Therefore, to detect both homologous recombination and NHEJ at telomeres, two artificial chromosomes were created for use in the capping assay. Homologous recombination at telomeres is detected with an artificial chromosome that has a stretch of the TG1–3 sequence adjacent to the HO cleavage site (Figure 1A). This internal TG1–3 sequence tract is oriented so that it cannot act as a functional telomere, but it does have the potential to recombine with the telomeric DNA of a native chromosome end, thus allowing the HIS3 fragment to be captured by the end of a chromosome (Figure 1A). (This recombination event is technically homeologous because of the heterogeneous nature of the telomeric DNA repeats of S. cerevisiae, but for simplicity, we describe these events as homologous.) The other artificial chromosome has no homology to the rest of the genome, so that capture of the HIS3 chromosomal fragment will most likely be by NHEJ or end-to-end fusion (Figure 1B). Fusion events also can occur in the case of the artificial chromosome with the TG1–3 sequence tract (Figure 1A), but because the non-TG artificial chromosome cannot detect homologous recombination events, the combination of these two constructs allows us to evaluate the sequence dependency of the mechanism by which telomeres become compromised. Therefore, using both of the artificial chromosomes should permit detection of unprotected chromosome ends that succumb to either homologous recombination or NHEJ.

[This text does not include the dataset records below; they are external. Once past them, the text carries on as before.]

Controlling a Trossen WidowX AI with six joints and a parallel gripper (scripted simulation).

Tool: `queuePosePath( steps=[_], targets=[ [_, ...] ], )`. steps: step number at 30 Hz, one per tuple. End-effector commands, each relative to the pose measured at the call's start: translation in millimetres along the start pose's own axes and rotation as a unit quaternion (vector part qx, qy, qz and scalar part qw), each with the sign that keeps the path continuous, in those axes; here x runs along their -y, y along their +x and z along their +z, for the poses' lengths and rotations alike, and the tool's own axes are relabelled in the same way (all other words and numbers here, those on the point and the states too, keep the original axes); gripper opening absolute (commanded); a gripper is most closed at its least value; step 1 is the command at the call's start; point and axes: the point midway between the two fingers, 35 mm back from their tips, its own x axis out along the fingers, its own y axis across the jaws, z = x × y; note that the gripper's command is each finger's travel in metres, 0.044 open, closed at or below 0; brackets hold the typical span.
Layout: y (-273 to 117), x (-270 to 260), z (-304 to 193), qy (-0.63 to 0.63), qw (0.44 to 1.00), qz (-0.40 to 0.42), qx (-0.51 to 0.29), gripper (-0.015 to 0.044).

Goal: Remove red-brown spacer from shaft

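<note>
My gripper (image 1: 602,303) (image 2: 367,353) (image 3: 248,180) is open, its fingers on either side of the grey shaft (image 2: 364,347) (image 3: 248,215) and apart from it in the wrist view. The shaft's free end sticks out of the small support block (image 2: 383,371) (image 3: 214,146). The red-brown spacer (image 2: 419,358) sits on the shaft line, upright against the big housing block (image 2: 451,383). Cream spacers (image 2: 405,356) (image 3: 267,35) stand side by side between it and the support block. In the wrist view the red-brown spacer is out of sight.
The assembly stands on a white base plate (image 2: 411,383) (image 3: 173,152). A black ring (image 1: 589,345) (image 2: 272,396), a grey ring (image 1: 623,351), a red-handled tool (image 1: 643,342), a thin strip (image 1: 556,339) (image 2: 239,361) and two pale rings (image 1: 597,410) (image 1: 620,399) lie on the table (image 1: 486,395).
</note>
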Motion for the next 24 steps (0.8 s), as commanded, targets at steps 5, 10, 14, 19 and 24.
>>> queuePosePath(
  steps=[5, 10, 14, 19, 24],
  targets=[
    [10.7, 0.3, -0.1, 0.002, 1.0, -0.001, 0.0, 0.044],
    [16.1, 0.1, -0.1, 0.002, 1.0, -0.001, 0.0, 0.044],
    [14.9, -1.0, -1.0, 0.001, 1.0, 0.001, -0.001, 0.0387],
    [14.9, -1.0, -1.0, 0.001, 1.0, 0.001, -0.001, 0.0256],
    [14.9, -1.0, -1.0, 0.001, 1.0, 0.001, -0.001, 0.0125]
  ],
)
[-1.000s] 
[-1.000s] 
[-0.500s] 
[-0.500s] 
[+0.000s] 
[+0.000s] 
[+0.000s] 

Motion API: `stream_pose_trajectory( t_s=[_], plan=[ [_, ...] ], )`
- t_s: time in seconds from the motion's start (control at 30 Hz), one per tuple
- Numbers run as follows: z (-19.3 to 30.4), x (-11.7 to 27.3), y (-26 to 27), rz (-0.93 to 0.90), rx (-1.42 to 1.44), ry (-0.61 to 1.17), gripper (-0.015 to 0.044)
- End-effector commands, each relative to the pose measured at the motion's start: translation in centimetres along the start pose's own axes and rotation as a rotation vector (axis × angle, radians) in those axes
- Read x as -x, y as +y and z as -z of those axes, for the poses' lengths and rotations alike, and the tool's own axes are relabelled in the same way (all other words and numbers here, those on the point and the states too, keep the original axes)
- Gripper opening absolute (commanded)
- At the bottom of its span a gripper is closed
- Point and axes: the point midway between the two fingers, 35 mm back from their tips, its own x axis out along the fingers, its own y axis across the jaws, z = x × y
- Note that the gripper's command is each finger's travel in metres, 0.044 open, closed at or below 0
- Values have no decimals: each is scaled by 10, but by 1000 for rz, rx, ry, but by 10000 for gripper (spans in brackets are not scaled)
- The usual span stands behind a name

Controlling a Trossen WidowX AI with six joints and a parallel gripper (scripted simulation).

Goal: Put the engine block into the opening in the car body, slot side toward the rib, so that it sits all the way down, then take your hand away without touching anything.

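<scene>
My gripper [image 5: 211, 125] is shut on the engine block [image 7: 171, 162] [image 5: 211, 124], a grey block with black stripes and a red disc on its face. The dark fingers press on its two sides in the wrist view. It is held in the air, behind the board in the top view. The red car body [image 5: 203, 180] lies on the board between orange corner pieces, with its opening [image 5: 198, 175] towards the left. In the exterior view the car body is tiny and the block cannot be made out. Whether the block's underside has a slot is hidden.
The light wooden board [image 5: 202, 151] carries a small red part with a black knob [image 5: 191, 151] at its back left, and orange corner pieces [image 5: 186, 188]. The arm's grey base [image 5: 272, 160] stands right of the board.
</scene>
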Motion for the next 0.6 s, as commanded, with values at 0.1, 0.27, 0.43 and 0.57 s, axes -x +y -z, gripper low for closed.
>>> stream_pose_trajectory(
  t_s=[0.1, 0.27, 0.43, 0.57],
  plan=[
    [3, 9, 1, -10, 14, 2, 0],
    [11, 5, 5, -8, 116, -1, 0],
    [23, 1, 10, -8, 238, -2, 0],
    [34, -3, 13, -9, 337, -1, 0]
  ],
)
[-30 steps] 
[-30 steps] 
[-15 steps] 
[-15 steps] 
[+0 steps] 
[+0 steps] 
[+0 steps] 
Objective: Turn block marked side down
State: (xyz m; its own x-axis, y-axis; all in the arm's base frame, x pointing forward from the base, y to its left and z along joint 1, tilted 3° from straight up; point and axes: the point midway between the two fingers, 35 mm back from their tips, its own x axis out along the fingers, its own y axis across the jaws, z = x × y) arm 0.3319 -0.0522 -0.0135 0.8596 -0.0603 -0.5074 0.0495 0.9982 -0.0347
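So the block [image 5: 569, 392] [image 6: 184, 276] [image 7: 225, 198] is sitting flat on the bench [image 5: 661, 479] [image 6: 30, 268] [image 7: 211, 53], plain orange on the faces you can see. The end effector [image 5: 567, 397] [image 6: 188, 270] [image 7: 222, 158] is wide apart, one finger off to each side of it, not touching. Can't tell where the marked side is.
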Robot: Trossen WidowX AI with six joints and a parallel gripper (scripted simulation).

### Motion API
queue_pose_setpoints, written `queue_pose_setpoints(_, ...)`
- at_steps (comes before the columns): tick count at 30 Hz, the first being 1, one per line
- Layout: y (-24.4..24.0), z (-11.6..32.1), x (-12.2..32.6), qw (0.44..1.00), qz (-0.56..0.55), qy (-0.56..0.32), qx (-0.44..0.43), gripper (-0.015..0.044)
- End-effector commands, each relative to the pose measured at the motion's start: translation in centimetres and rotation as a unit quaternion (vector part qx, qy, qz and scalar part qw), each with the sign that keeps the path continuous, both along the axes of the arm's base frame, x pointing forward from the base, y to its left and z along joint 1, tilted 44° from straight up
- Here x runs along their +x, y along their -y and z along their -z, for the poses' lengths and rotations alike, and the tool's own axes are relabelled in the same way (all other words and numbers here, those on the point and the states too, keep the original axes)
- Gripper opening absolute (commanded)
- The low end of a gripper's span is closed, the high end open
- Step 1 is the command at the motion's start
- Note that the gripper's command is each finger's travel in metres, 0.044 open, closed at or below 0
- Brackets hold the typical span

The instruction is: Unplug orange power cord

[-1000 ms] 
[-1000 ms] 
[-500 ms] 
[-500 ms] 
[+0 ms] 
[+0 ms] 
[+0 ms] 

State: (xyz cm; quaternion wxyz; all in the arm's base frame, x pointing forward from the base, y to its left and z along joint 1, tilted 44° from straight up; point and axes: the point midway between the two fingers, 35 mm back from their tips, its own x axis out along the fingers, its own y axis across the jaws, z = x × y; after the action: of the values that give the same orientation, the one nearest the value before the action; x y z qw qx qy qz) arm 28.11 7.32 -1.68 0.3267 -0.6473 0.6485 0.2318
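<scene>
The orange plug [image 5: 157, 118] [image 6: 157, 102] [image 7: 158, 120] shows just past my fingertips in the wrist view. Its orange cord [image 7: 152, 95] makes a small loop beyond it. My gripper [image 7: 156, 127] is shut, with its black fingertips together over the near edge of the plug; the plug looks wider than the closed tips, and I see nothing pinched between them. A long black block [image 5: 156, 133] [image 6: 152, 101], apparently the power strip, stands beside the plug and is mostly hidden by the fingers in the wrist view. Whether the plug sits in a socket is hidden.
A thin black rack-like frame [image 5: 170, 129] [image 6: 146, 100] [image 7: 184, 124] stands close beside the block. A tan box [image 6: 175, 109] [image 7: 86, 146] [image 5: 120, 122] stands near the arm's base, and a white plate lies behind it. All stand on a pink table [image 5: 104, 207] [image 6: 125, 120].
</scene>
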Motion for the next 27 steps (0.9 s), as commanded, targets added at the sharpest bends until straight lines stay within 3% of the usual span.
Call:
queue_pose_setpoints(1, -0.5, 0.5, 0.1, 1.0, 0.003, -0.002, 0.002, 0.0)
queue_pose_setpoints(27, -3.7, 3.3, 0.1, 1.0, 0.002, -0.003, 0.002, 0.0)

In a wild-type cell, telomeres are expected to be “uncapped” infrequently, if at all. Indeed, as measured in our assay, the capture of the HIS3 chromosomal fragment by homologous recombination or NHEJ occurred at a very low frequency in wild-type cells (Figure 1, Table 3), on the order of 10−8. These low frequencies suggested that telomeric ends are normally well protected against recombination.
During the development of the assay, we also examined the frequencies of capture of the HIS3 fragment without HO cleavage of the TG1–3-containing artificial chromosome. Because some of the mutant strains showed increased frequencies of telomeric capture after HO cleavage (described later), these data were compared to assays done without HO cleavage. In the absence of HO cleavage, there were fewer capture events, and the statistical distribution of the frequencies was broader than the distribution after HO cleavage (data not shown). This difference may be due to increased accessibility of the broken (HO-cut) end for recombination with a compromised telomeric end, which makes the capture of the HIS3 fragment a more reliable event. Alternatively, a compromised telomeric end may invade the TG1–3 tract on the artificial chromosome during growth of the culture and, via a nonreciprocal event, capture the HIS3 fragment. Either of these scenarios represents a sequence-dependent event at a compromised chromosome end and is discussed in the context of homologous recombination. The higher reproducibility (narrower distribution of frequencies) of the assay done in the presence of HO led us to use HO cleavage as part of all subsequent assays that are presented.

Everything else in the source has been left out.